__EXERCISE__: Take the entries below and print, exactly, the stretch from the line containing "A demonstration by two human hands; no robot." through the line containing "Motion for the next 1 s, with", both included.

[Dataset excerpts]
_ _ _
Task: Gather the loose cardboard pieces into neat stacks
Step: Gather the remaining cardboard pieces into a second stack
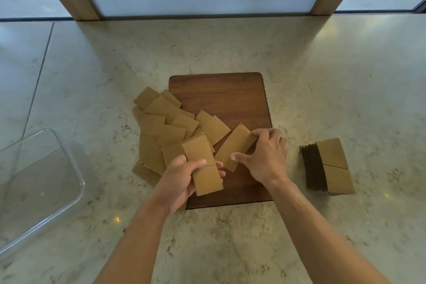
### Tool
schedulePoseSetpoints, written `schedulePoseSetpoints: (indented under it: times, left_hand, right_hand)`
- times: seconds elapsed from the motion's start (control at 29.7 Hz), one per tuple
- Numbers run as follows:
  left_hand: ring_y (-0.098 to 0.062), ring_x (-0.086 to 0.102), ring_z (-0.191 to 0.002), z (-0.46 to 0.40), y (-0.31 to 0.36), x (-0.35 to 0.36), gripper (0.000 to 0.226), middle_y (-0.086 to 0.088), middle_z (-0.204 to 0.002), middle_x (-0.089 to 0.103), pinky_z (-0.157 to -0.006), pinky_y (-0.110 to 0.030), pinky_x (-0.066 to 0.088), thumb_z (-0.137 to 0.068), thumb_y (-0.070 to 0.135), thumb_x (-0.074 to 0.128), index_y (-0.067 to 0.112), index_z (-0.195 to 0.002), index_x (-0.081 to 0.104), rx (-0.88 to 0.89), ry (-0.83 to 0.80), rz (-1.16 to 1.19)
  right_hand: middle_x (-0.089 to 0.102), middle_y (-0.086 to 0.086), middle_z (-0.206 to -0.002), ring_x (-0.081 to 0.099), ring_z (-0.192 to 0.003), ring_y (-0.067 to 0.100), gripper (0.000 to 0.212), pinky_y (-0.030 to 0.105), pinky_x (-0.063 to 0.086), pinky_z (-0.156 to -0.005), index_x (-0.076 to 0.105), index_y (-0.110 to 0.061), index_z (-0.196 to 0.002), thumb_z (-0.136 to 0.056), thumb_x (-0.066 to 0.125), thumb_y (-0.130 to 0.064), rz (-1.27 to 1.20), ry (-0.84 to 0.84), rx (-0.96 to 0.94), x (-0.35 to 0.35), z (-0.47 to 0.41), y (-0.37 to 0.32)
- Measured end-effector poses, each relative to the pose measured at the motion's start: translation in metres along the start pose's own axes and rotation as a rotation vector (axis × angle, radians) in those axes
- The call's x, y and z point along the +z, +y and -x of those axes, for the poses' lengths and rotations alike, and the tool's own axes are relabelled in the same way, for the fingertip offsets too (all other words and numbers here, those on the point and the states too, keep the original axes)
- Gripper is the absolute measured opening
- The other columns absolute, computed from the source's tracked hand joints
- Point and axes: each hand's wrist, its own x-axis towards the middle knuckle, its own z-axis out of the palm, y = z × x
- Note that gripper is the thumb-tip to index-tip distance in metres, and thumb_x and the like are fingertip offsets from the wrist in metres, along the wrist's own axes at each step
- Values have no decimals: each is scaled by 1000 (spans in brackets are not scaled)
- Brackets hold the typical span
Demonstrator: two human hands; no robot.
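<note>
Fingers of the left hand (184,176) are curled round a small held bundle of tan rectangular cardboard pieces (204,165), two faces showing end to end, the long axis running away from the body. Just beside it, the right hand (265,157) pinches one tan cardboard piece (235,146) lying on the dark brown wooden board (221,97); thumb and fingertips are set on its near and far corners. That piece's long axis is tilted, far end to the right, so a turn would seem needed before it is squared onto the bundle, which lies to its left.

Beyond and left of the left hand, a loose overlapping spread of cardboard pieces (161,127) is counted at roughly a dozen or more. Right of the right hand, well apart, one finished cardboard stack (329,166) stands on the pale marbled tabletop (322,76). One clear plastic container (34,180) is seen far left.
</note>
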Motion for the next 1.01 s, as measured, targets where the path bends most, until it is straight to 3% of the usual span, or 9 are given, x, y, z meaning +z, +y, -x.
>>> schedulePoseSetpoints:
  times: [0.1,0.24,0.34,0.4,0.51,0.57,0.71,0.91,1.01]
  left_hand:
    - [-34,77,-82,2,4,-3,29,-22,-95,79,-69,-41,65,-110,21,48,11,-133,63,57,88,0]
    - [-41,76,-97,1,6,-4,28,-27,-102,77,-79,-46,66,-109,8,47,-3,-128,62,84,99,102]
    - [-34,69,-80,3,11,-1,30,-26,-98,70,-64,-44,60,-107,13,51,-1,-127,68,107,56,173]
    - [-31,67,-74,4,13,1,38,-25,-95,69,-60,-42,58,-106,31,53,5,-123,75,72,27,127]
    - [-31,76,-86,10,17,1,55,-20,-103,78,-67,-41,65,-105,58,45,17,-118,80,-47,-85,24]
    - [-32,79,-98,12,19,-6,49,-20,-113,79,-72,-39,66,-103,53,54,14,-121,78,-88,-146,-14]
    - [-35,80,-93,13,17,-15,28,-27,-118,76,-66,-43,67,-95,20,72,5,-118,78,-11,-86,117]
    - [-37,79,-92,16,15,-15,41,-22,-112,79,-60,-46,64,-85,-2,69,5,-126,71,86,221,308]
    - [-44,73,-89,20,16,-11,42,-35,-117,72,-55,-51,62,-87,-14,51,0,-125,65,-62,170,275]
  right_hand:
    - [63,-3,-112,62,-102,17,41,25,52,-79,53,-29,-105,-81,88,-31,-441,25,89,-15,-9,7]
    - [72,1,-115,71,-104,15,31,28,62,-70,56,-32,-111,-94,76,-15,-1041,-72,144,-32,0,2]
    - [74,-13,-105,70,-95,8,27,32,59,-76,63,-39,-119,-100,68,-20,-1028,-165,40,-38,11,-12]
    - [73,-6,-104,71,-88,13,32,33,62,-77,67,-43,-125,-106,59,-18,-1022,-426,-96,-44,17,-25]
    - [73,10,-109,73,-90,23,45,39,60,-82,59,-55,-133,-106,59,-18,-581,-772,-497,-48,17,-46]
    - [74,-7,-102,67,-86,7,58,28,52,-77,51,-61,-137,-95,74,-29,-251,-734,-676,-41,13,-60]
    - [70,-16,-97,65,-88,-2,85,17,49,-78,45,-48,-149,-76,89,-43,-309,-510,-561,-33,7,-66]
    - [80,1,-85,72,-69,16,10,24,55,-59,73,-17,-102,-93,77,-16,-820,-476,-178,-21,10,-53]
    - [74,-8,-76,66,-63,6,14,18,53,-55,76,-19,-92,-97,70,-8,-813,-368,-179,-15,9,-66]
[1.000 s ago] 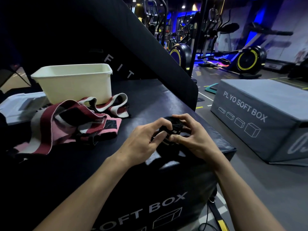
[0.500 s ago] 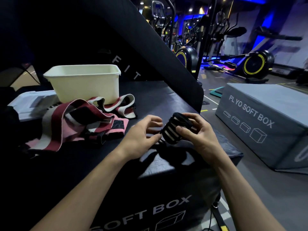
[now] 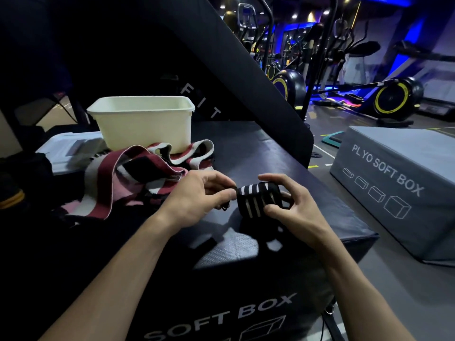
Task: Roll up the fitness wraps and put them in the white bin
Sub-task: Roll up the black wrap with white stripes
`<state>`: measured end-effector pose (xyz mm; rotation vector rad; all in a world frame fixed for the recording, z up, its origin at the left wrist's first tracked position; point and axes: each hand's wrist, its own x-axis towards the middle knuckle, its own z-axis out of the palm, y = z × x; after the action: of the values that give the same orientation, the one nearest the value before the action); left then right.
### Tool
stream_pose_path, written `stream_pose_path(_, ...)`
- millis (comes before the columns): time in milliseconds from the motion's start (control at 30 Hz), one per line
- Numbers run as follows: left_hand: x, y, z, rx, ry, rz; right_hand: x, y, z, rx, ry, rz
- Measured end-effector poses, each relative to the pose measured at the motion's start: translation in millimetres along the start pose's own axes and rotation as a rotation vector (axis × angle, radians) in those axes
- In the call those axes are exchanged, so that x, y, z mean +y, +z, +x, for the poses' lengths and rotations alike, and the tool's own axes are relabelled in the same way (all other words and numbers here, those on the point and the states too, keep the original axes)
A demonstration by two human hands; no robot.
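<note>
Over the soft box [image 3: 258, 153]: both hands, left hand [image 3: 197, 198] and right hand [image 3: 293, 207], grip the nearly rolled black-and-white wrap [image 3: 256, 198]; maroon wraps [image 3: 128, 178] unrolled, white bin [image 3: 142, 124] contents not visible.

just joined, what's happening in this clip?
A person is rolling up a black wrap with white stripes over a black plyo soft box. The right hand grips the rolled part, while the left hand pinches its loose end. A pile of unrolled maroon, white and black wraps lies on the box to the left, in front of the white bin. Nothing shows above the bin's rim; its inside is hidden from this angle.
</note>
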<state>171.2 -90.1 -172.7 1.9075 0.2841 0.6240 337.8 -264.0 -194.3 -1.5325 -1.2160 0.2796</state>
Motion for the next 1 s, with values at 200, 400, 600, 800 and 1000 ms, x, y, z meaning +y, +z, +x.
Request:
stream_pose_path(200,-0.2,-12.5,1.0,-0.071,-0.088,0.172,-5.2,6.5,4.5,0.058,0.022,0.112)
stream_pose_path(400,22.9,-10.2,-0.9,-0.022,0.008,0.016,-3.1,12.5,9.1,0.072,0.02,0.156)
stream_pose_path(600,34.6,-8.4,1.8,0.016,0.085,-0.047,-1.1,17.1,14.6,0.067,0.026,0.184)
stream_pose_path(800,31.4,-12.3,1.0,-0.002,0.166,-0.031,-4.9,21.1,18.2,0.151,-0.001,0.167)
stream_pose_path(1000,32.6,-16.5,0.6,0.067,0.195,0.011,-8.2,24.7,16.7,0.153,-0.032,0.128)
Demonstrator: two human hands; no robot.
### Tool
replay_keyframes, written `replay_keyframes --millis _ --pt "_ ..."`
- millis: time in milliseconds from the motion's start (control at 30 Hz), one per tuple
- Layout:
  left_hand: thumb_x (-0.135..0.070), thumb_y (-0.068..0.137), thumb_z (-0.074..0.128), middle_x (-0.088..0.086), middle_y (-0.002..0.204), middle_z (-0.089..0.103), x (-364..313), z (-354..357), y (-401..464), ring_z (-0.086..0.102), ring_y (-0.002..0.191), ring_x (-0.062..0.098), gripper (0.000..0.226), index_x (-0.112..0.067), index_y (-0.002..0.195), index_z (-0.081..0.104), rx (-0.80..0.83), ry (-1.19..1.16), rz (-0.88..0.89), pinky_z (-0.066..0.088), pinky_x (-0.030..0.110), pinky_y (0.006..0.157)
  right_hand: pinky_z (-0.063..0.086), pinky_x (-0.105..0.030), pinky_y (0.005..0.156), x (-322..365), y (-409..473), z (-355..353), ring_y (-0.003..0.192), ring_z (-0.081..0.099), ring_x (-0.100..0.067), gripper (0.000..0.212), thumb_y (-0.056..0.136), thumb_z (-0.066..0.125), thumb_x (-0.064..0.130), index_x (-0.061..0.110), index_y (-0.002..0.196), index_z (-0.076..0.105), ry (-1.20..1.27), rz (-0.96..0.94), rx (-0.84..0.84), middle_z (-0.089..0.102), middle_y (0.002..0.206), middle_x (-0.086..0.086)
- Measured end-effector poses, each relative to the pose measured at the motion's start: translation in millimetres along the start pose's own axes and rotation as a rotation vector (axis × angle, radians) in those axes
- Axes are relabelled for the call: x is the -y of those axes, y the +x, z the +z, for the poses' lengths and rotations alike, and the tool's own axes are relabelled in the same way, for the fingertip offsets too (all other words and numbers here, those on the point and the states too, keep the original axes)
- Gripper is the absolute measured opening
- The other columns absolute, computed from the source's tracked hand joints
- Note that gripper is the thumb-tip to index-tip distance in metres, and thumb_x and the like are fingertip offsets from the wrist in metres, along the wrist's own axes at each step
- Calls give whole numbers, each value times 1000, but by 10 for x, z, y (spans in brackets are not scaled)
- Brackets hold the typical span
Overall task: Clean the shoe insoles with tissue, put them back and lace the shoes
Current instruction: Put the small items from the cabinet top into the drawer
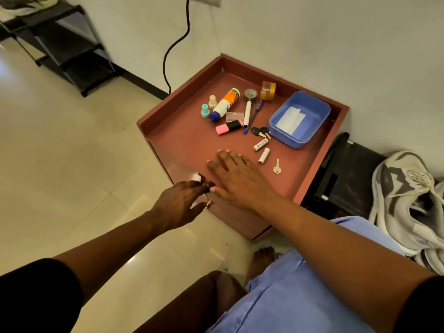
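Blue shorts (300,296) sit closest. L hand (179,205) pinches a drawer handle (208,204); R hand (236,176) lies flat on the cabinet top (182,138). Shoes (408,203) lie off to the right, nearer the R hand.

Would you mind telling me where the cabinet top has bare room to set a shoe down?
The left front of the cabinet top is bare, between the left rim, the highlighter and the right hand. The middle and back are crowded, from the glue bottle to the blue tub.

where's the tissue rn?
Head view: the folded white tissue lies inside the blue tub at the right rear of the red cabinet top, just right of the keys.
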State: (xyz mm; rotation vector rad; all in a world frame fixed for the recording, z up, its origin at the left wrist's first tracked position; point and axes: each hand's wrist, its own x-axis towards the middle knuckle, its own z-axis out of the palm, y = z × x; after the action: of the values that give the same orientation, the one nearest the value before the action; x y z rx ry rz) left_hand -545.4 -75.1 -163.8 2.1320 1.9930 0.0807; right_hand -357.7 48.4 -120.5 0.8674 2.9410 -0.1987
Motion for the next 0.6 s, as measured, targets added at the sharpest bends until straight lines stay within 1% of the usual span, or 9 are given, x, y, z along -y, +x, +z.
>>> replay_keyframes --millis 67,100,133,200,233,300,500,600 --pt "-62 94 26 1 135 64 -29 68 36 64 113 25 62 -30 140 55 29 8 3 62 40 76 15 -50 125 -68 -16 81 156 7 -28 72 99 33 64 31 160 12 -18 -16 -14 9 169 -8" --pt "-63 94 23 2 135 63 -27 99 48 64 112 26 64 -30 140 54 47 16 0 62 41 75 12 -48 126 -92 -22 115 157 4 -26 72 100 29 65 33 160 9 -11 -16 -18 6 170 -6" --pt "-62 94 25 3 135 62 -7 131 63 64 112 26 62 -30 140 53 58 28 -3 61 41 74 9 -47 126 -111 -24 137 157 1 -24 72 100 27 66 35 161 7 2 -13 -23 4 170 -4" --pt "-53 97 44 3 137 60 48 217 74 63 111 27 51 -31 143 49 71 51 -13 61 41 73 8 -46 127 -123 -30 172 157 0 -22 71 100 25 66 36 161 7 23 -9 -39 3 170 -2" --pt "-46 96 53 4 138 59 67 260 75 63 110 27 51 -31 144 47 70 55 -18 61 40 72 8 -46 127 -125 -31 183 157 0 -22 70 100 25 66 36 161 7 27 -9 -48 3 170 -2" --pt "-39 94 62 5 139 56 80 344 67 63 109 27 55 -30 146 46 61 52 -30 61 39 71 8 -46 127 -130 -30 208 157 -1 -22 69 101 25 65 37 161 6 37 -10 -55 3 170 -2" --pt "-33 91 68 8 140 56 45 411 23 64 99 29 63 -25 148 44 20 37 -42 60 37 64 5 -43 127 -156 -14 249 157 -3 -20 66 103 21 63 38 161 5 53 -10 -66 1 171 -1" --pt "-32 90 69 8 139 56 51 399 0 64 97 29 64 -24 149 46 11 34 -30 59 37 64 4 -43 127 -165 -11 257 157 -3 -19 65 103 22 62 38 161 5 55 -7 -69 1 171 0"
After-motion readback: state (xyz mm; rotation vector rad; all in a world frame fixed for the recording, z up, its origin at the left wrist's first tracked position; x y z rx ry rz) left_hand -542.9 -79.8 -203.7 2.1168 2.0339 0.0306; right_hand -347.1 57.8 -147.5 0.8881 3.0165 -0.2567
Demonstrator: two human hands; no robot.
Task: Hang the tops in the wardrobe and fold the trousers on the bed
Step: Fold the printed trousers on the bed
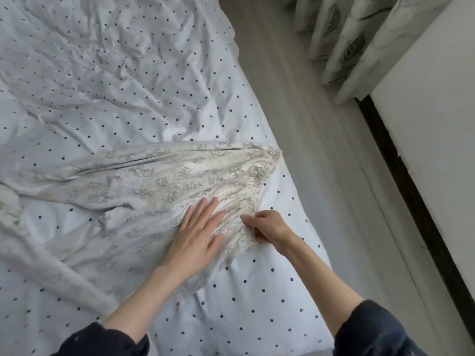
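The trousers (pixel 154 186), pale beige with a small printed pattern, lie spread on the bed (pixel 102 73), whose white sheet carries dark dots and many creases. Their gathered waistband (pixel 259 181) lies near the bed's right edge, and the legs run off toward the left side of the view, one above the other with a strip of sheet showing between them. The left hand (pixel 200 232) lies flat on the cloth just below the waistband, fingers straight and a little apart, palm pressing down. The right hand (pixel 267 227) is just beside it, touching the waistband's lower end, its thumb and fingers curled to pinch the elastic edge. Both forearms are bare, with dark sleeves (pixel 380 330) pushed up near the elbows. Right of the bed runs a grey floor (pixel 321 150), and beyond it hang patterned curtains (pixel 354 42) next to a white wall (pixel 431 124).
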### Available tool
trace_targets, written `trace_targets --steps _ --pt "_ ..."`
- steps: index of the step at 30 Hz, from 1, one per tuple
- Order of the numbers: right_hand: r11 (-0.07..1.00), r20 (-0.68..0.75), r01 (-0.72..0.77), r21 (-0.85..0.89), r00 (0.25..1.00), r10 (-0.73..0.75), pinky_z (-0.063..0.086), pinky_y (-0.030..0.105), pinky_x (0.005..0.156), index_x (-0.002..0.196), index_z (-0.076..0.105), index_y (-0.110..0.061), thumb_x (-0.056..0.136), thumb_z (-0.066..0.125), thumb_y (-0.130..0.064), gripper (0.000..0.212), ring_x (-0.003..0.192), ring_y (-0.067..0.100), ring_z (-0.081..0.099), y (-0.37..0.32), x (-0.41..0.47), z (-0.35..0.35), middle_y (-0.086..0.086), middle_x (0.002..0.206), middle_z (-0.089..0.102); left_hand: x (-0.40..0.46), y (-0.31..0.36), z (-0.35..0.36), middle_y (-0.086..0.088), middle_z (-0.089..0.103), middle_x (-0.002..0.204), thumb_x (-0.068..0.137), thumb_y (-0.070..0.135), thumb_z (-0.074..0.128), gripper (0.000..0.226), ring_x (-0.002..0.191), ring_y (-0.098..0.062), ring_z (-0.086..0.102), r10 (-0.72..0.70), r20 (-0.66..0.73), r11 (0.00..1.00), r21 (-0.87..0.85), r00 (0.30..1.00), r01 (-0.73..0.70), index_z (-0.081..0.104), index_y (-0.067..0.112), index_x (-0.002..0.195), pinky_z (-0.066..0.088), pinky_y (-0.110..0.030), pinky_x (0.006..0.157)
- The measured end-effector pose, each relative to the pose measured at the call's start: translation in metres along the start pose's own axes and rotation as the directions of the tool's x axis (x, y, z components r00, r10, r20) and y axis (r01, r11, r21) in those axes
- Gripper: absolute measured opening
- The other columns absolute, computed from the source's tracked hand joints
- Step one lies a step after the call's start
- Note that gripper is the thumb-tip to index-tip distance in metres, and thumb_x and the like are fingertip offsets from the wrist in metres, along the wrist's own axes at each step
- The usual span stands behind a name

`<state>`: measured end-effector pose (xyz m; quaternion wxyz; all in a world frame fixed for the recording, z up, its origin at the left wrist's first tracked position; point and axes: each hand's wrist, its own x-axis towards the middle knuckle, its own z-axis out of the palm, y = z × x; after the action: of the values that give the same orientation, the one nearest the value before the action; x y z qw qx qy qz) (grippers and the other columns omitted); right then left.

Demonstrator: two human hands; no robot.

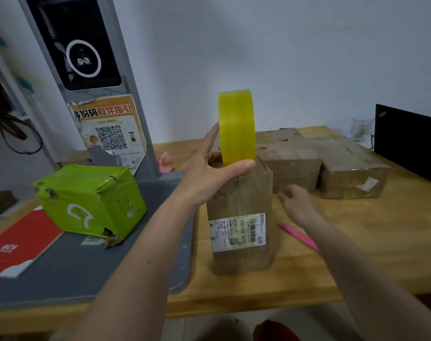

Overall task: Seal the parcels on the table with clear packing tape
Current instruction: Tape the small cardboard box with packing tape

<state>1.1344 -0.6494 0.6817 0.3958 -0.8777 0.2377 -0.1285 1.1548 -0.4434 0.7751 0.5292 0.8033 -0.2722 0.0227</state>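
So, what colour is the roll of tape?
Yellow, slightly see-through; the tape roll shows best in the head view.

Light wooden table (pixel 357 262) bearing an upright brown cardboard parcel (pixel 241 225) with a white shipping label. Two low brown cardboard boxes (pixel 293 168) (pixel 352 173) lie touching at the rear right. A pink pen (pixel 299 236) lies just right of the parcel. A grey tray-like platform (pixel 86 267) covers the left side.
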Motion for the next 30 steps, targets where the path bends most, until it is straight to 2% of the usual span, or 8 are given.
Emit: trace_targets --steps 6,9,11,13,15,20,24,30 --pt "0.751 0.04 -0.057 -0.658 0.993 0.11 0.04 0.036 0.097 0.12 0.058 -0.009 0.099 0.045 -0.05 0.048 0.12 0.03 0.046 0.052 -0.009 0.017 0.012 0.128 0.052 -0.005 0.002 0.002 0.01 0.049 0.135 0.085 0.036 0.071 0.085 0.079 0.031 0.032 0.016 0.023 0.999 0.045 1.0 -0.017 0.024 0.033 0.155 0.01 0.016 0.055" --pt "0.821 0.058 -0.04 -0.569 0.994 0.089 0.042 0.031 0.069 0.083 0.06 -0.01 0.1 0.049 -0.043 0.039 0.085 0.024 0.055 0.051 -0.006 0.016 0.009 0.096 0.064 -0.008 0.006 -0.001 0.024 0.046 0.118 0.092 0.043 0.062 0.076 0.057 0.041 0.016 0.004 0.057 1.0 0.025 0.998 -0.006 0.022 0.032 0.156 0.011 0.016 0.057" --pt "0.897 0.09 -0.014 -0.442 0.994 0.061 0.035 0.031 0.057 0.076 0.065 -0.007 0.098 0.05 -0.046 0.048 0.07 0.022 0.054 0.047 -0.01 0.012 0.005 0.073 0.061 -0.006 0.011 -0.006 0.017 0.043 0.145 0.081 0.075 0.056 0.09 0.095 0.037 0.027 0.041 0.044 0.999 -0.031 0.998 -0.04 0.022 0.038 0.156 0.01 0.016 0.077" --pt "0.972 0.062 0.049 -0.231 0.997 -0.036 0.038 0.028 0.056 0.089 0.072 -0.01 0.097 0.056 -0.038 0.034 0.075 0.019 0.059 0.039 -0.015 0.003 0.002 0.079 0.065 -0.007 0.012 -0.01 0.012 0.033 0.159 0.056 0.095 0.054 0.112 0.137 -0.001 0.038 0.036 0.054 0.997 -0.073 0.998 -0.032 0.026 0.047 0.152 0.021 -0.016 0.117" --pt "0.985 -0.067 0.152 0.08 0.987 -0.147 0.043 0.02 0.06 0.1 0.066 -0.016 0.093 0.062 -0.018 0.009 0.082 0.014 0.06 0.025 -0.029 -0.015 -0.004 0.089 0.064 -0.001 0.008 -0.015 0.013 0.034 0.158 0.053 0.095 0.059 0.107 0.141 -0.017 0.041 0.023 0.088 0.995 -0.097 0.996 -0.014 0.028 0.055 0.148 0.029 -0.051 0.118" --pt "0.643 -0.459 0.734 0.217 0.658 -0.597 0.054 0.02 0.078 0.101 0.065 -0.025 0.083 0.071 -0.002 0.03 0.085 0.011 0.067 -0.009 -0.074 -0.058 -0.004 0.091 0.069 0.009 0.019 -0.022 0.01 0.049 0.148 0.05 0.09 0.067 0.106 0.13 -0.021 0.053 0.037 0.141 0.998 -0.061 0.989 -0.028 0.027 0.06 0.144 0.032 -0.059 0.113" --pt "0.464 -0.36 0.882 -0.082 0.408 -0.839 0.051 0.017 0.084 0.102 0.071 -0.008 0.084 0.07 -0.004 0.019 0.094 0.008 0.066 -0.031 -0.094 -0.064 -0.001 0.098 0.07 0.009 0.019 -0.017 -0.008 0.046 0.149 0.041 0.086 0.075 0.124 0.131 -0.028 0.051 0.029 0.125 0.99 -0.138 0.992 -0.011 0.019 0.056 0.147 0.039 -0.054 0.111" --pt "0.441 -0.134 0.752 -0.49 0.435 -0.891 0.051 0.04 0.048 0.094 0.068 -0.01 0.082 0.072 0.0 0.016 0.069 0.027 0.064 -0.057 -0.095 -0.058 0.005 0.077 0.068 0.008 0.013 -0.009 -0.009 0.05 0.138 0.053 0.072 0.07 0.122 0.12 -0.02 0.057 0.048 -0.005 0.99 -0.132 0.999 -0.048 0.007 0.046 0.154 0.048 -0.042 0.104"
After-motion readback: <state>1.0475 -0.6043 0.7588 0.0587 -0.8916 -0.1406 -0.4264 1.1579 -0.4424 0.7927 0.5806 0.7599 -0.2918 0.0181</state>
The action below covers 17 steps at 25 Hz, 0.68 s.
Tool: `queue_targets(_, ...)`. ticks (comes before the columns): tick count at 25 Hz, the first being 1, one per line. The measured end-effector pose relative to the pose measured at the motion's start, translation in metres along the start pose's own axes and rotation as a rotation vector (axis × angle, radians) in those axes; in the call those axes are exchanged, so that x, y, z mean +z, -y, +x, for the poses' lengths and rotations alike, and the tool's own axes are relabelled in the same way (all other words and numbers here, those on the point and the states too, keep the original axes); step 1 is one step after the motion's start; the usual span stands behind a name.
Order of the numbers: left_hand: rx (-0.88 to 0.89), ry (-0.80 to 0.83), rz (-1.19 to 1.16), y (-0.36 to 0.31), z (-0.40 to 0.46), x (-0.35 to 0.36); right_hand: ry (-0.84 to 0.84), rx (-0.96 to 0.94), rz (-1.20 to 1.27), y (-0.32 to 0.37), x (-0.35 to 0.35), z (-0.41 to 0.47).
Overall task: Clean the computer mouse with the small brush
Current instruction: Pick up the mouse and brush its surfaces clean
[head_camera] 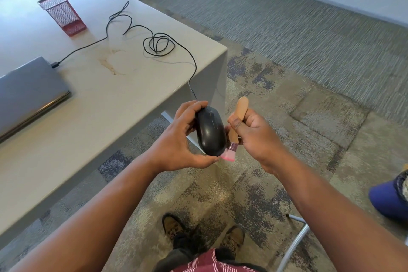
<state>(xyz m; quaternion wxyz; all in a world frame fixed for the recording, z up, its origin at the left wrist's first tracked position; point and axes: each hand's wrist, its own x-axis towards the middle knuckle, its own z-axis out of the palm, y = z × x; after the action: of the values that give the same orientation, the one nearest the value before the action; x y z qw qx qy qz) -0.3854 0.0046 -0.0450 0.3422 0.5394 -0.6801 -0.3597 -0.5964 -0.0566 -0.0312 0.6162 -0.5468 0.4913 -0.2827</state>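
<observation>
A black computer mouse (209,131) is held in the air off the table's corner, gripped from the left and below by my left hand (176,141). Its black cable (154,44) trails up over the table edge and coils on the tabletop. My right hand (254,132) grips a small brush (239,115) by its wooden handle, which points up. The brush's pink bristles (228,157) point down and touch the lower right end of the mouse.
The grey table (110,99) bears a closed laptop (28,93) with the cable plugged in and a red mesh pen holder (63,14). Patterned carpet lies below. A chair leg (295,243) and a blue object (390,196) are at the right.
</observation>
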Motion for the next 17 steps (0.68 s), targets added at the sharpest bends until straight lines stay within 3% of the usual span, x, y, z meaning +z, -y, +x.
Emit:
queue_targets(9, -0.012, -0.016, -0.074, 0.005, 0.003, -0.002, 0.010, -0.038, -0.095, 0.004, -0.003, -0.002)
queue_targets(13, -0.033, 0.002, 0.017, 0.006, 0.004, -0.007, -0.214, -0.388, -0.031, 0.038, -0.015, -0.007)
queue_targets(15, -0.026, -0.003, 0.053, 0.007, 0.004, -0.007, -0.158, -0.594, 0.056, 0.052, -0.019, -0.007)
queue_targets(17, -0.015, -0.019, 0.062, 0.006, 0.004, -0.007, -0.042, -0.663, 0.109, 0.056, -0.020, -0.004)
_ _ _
__TASK ANSWER__:
A demonstration by two human hands; no robot.
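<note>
Over the soft box [image 3: 258, 153]: both hands, left hand [image 3: 197, 198] and right hand [image 3: 293, 207], grip the nearly rolled black-and-white wrap [image 3: 256, 198]; maroon wraps [image 3: 128, 178] unrolled, white bin [image 3: 142, 124] contents not visible.

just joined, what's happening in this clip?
A person is rolling up a black wrap with white stripes over a black plyo soft box. The right hand grips the rolled part, while the left hand pinches its loose end. A pile of unrolled maroon, white and black wraps lies on the box to the left, in front of the white bin. Nothing shows above the bin's rim; its inside is hidden from this angle.
</note>
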<state>171.2 -90.1 -172.7 1.9075 0.2841 0.6240 337.8 -264.0 -194.3 -1.5325 -1.2160 0.2796</state>
Motion for the next 1 s, with values at 200, 400, 600, 800 and 1000 ms, x, y, z meaning +y, +z, +x.

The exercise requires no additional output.